Я засмеялся и глянул вниз, на свою ногу.
— Непростая история. Я ношу специальную обувь, потому что эта нога у меня короче другой. Кроме того, как я понимаю, я был очень волосатым ребенком, ну и потом у меня разные глаза. Полагаю, что, может, я бы и проскочил незамеченным, если бы все на том и кончилось, но к тому же меня угораздило родиться на Рождество, а это уже ни в одни ворота не лезло.
— А чем плохо родиться на Рождество?
— Согласно местным повериям, боги считают это слишком уж претенциозным. Дети, рождающиеся в такое время, как бы не человеческих кровей. Они из племени разрушителей, носителей хаоса, паникеров. Их называют калликанзаросцами. В идеале они выглядят вроде тех ребят с рогами и копытами и всем прочим, но не обязательно. Они могут выглядеть вроде меня, в зависимости от своих родителей — если таковые были моими родителями. Так что они отказались от меня и бросили на вершине холма.
— А что произошло дальше?
— В той деревне был старый православный священник. Он услышал об этом и пошел к ним. Он им сказал, что делать подобное есть смертный грех, и чтобы они лучше быстренько забрали ребенка обратно и на следующий же день подготовили бы его для крещения.

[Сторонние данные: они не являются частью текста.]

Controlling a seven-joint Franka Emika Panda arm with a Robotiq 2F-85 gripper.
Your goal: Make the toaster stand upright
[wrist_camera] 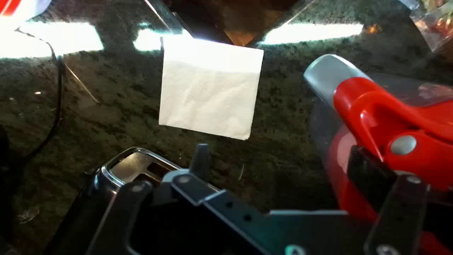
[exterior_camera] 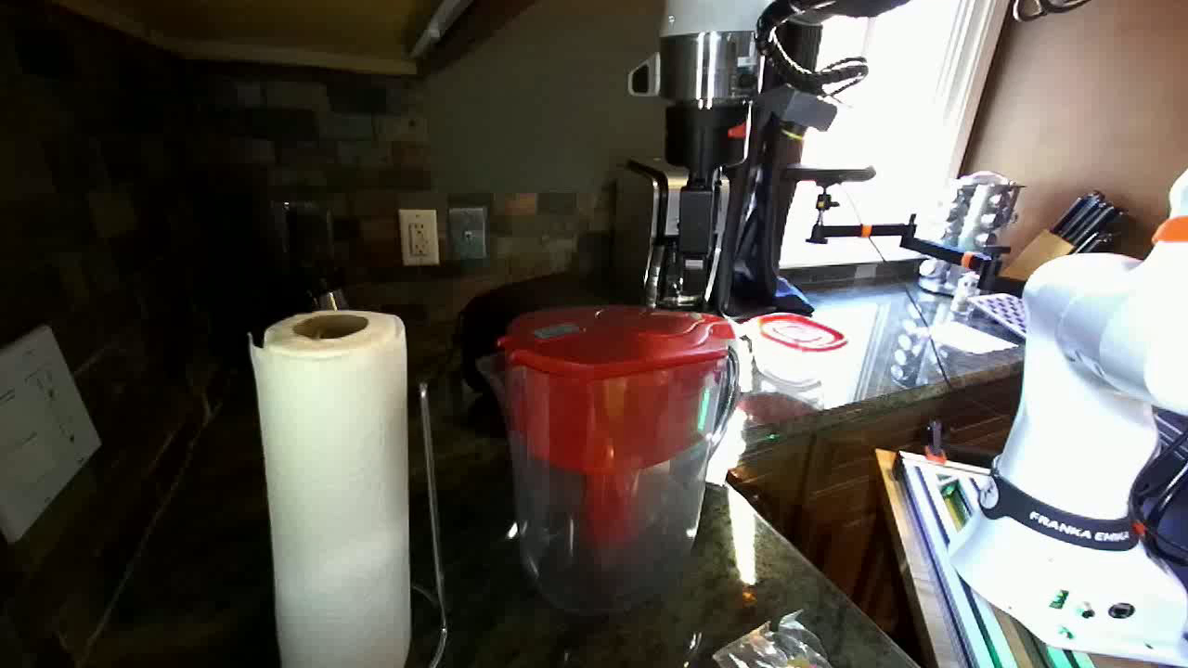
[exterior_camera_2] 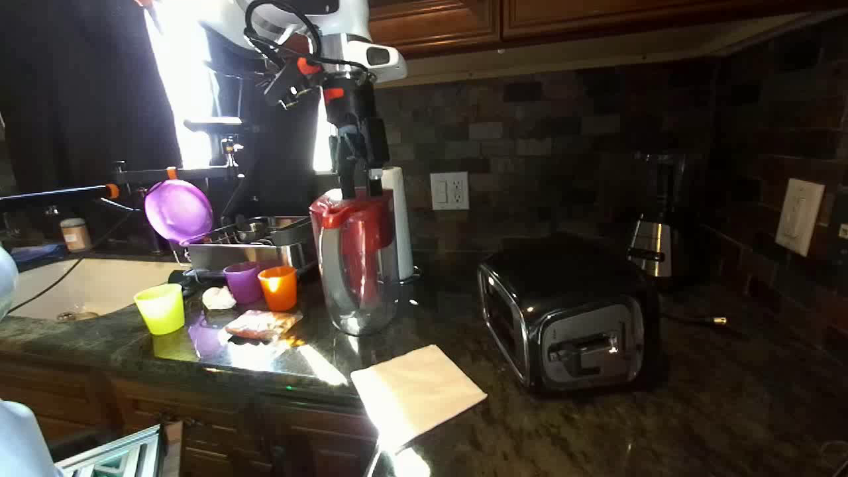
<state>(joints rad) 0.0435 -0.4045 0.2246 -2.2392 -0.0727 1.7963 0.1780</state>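
Toaster [exterior_camera_2: 568,311] is seen lying on its side on the desk [exterior_camera_2: 530,440], its slotted face [exterior_camera_2: 501,321] turned roughly toward the red-lidded pitcher [exterior_camera_2: 358,268]. The hand [wrist_camera: 281,164] is spread wide, nothing being seen between its fingers [wrist_camera: 200,161]. For the tipping to be done well, the pitcher should first be cleared (its lid [wrist_camera: 424,157] is overlapped by one finger [wrist_camera: 370,173] in the wrist view, though contact cannot be told); the slotted end should then be raised slowly, with the base edge used as the pivot so that sliding is avoided. The lever panel [exterior_camera_2: 589,334] is shown in an exterior view but cannot be made out in the wrist view, where the slots [wrist_camera: 156,170] are seen from above.
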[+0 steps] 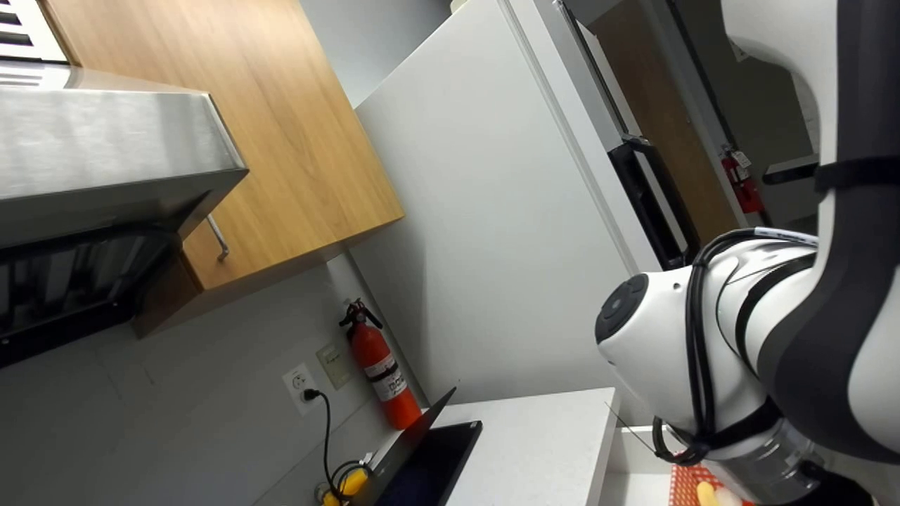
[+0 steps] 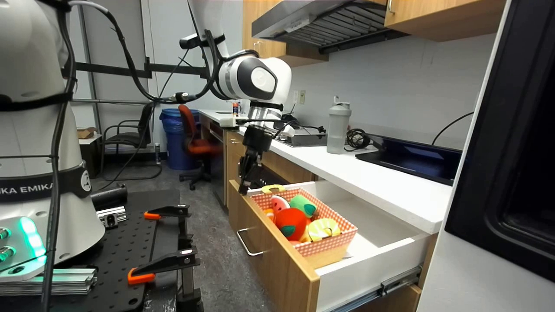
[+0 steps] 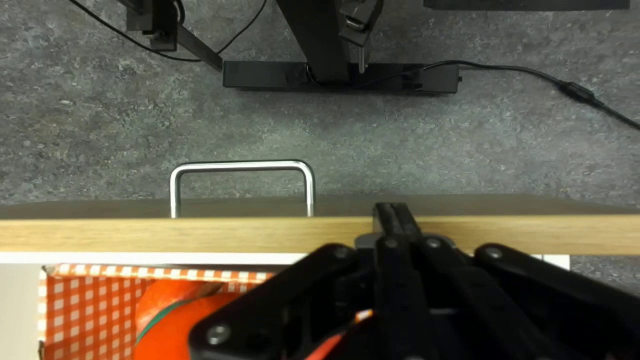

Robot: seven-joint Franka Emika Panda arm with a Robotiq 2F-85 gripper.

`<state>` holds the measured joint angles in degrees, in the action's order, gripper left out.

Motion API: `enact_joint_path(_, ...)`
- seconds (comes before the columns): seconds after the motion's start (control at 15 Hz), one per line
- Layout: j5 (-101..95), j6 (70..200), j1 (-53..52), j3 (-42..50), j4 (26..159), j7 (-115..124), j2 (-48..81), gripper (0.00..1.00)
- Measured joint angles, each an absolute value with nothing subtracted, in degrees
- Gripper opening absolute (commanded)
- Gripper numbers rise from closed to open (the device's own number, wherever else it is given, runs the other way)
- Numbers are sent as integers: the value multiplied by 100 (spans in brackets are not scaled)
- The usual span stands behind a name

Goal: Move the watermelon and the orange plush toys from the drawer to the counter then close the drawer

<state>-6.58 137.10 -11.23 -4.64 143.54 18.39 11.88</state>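
The black two-fingered gripper (image 3: 391,209), closed on nothing, hangs at the front of the open wooden drawer (image 2: 277,260); best lift clear, spread it, then descend straight over the red watermelon-slice plush (image 2: 279,204) in the red-checked basket (image 2: 324,248).

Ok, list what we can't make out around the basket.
Wrist view: right side of the basket, behind the gripper.
In an exterior view: lower part of the watermelon toy, behind the round red toy.
In an exterior view: rest of a yellow item, cut off by the bottom edge.

Checkered basket (image 3: 90,312) partly behind the gripper (image 3: 391,210) in wrist view
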Motion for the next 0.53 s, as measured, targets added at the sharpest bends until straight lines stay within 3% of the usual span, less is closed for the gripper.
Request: enact_joint_path(0.53,-747,13700,-1066,-429,14411,1841,613,0)
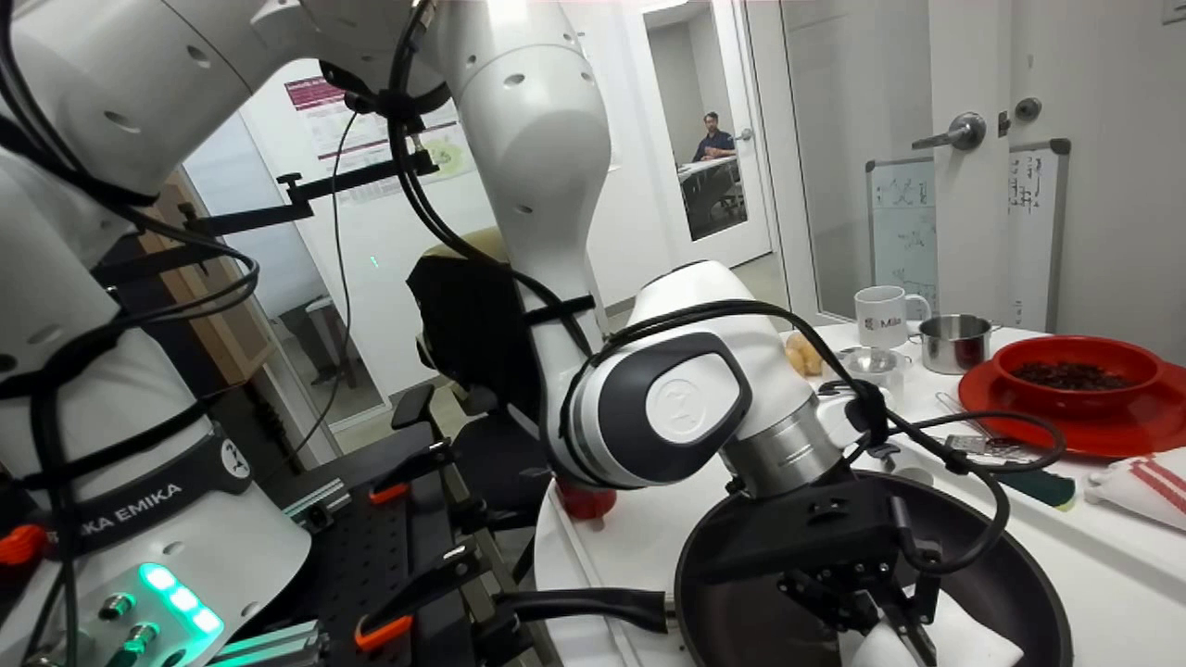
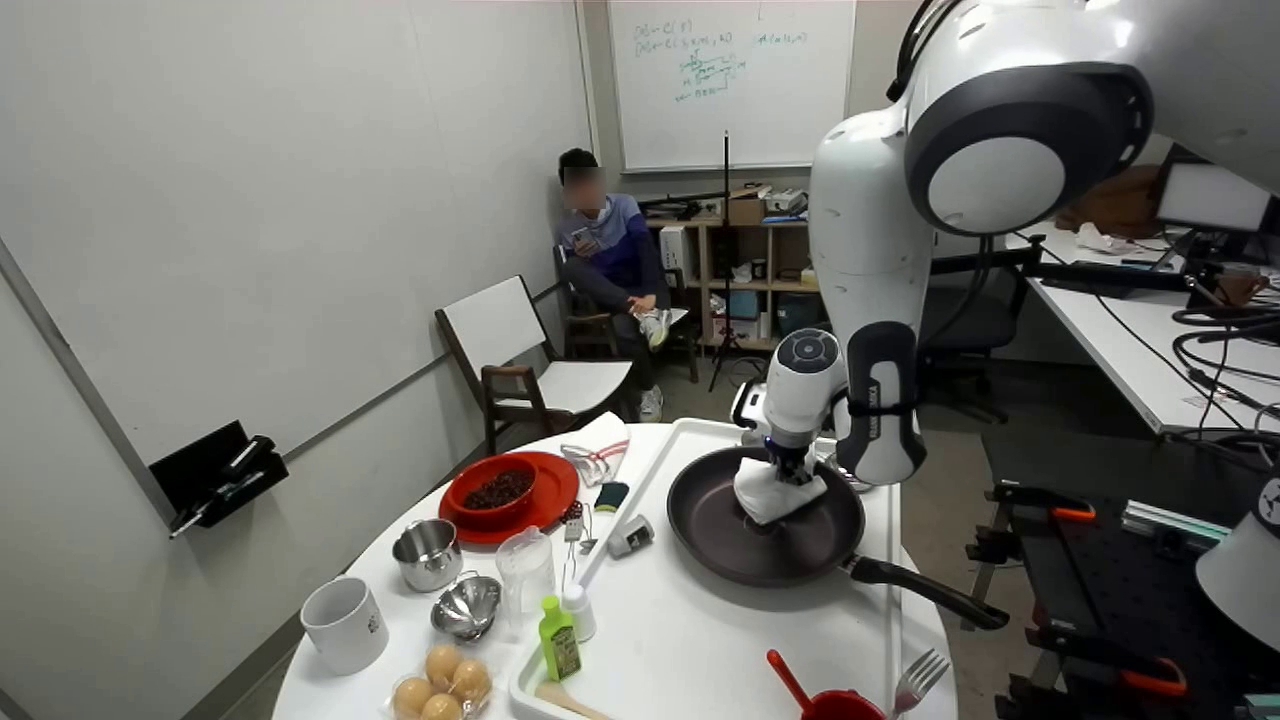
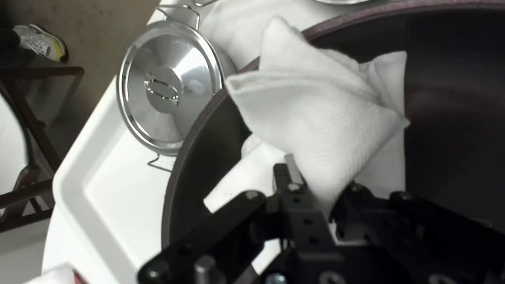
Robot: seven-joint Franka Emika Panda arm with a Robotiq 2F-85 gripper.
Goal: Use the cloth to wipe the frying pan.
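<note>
Your jaws grip the white cloth [image 3: 323, 110] inside the frying pan [image 2: 755, 560]

You have the jaws closed tight on a gathered fold of the cloth, its loose corners fanning out around them. Both exterior views put the cloth within the pan's rim; its folds hide the underside, so it is hard to say how much of it touches the pan's base. The pan rests on your white tray [image 2: 690, 650], its long black handle [image 2: 930, 592] running past the tray's edge and out over the edge of the round white bench [image 2: 335, 695]. In the wrist view, a lidded stainless-steel pot [image 3: 165, 90] stands just beside the pan. Farther along the tray, in an exterior view, you have a small container [image 2: 631, 537] lying on its side by the tray's rim, a green bottle [image 2: 560, 640] standing upright, and a fork [image 2: 918, 680] at the opposite edge. Out on the bench, a red bowl [image 2: 487, 519] with dark contents [image 2: 500, 490] sits on a red plate [image 2: 560, 485], near a white towel with red stripes [image 1: 1135, 491]. A white mug [image 2: 340, 630] and clear-wrapped brown eggs [image 2: 443, 666] are well apart from the pan.
</note>
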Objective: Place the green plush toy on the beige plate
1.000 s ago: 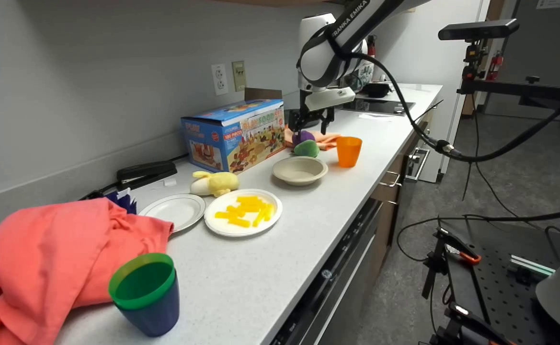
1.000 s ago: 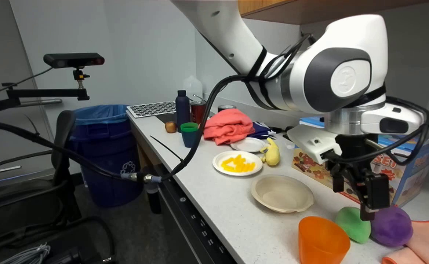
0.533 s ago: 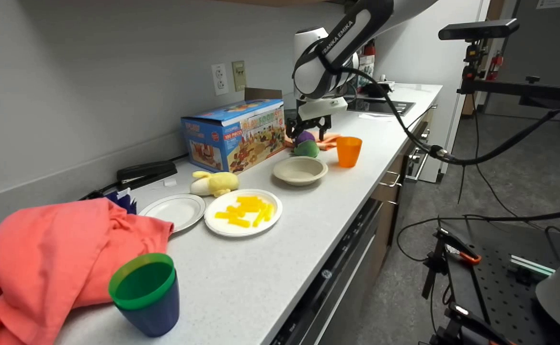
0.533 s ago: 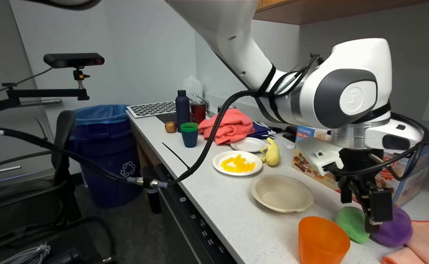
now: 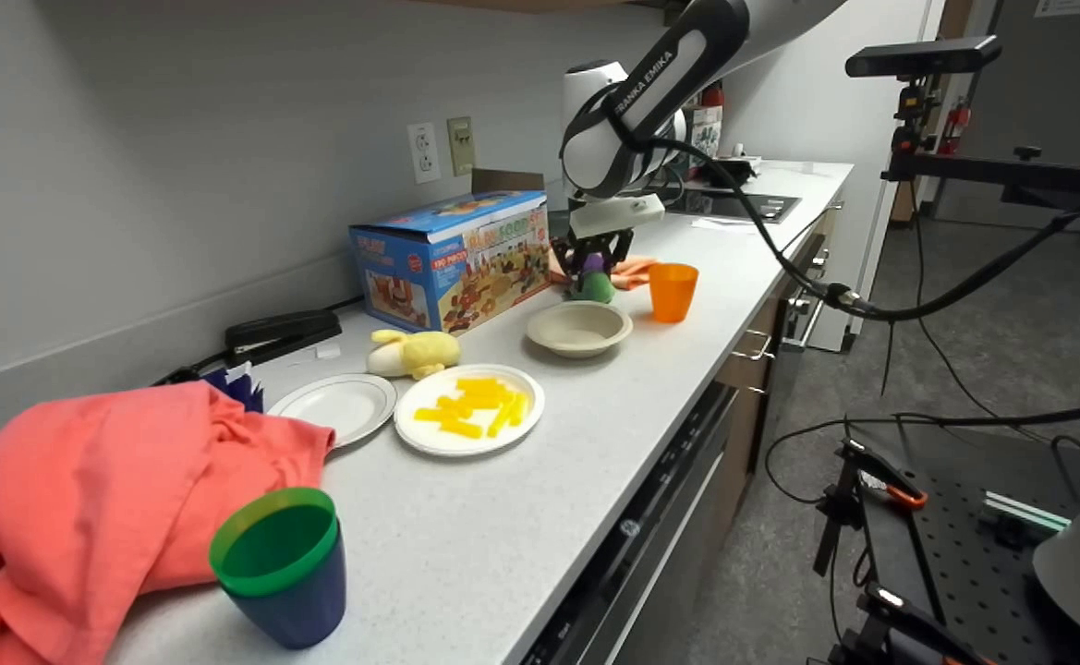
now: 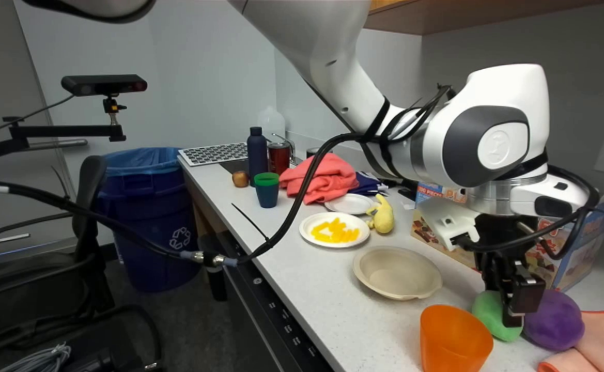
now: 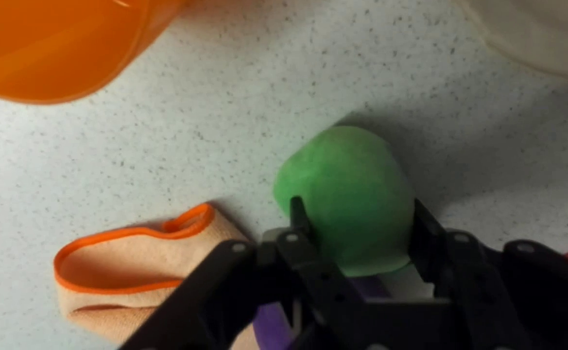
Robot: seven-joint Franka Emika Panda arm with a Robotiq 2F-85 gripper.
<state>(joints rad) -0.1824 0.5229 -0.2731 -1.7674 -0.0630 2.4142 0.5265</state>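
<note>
The green plush toy [image 7: 349,180] rests on the counter, seen in the wrist view between the two fingers of my gripper [image 7: 356,203]. Both fingers press against its sides, so the jaws are shut on it. In an exterior view the near finger [image 6: 514,310] covers part of the green plush toy [image 6: 489,314]. The beige plate [image 6: 397,274], deep like a bowl, holds nothing and lies close by, further along the counter. Its rim [image 7: 522,53] enters the wrist view at the upper right.
Touching or very near the gripper is a purple plush toy [image 6: 555,320], with an orange-edged cloth [image 7: 128,272] behind. An orange cup [image 6: 455,338] stands close to the green toy. A toy-food box [image 5: 456,259] lines the wall side. A plate of yellow pieces [image 5: 429,445] lies further off.
The gripper has come down over the green toy, and its fingers have closed in from wide apart onto its sides. The purple toy has shifted very slightly.
</note>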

— А… так вот как вас спасли и крестили.
— Да, что-то в этом роде. — Я взял у него сигарету. — Они вернулись со мной на руках, все так, но стали утверждать, что я не тот ребенок, которого они там оставляли. Оставляли они, по их словам, существо лишь с признаками мутанта, а подобрали младенца с еще большими дефектами. Они клялись, что он еще безобразней и что это вообще другой рождественский ребенок. Их дите было сатиром, говорили они, и они решили, что, может, какое-нибудь горючее существо подбросило своего детеныша точно так же, как это делаем мы, точнее — подменило его. До того никто меня не видел, так что их рассказ нельзя было проверить. Однако священник не принял это всерьез и сказал им, чтобы они глаз с меня не спускали. Но они примирились со случившимся и были очень добры. Я рос довольно крупным и сильным для своих лет. Им это нравилось.